My current approach (that fails) is to loop over all ranks and look at the differences in PDF values between successive ranks. This difference is a proxy for the first derivative. I keep track of the MIN and MAX values for the difference, and when they differ by too much in proportion to the CDF, I assume that the curve has bent too much and I add a new interpolation point and start tracking differences all over. This algorithm produces too few interpolation points, because the error builds up faster than I expected.

I have another idea: maintain two pointers, one at the end of the growing segment and one at the midpoint that advances half as fast. When the midpoint's error becomes too large, add a new interpolation point. However, I am not sure that the worst error will necessarily be in the middle of the range.

I could store the CDF values for all ranks (using LOTS of memory - my current application has a maximum rank of a half-million). Then I could exhaustively test every interpolated value for a proposed segment and stop when the error gets too big. I could overshoot and do a binary search to find the optimum segment lengths - faster, but still requiring lots of memory. I am hoping for a single or double pass online algorithm with modest memory overhead.

By the way, for each spline segment, I have tried the following interpolating functions:

  1. Linear - poor results.

  2. Quadratic - better, but still poor.

  3. Hyperbolic - works on segments twice as long as Quadratic, but still not good enough. (If I find a better way to pick interpolation points, this may be good enough.)

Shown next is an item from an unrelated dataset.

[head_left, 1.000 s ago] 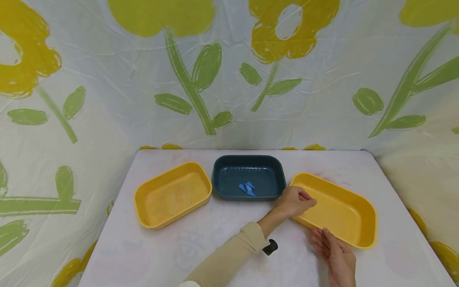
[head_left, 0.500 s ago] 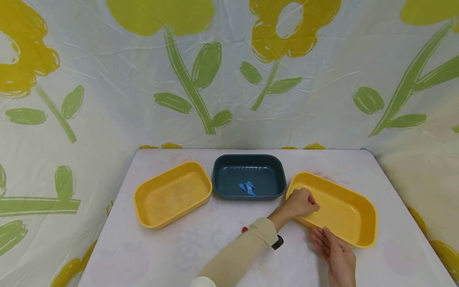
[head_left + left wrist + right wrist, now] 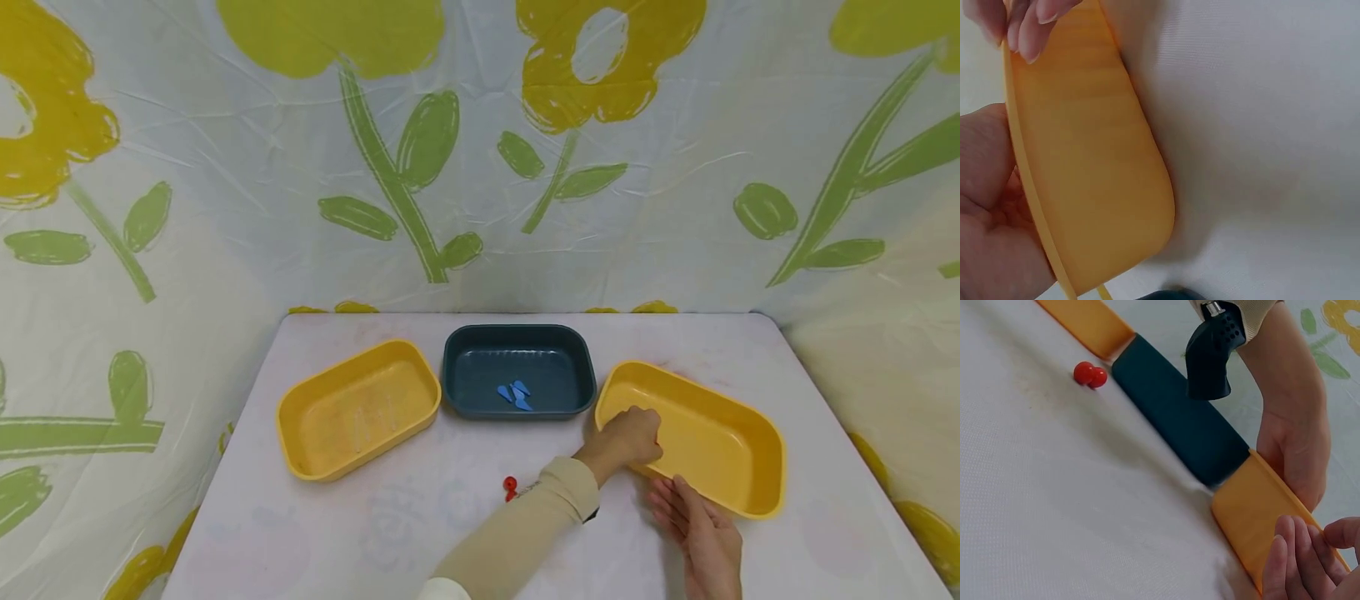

NOTE: Hyperbolic works better than expected because, whereas Gaussian distributions produce an S-curve for a CDF as do most other distributions, the Zipf PDF has its peak at the beginning, so its CDF looks like a hyperbola with an asymptote at one.

UPDATE:

I adopted one of my ideas. I keep track of the midpoint of the spline segment as it grows with a second pointer and when the error at the midpoint grows too large, I end the segment and start another. As expected, the midpoint is not the place with the greatest error, so I divide my ideal error by seven and if the midpoint error exceeds that I start a new segment.

The above was not sufficient. I discovered that since the last segment is guaranteed to end at CDF = 1, the last segment actually reaches the asymptote. My curve-fitting formula for hyperbola does not expect the asymptote to be reached until rank reaches infinity, so this introduces an error. Thus for the last several segments near CDF = 1, I fallback to using a parabolic fit.

The above approach yields good results for CDF error, but sometimes leads to poor results on round-trip calculations. If I ask for the CDF for a given rank, then use that CDF in an inverse lookup to find the rank, the resulting rank does not always match the original rank. I am still working out how to correct for this round-trip error.

1

There are 1 best solutions below

0
On

I solved the problem of the poor round trip agreement. The rank to CDF function has a horizontal asymptote at 1. The inverse function has a vertical asymptote at N. I had the wrong interpolation function!

I found that lengthening segments until the midpoint error is too large was a good solution, in concert with fitting each segment to a hyperbola except the last segment (or several segments), which I fit to a quadratic using Lagrange Quadratic Interpolation Polynomials.

For N = 10000, I need about 200 interpolation points to keep the error very low. But if I am just using the Zipf distribution for testing, thirty is sufficient.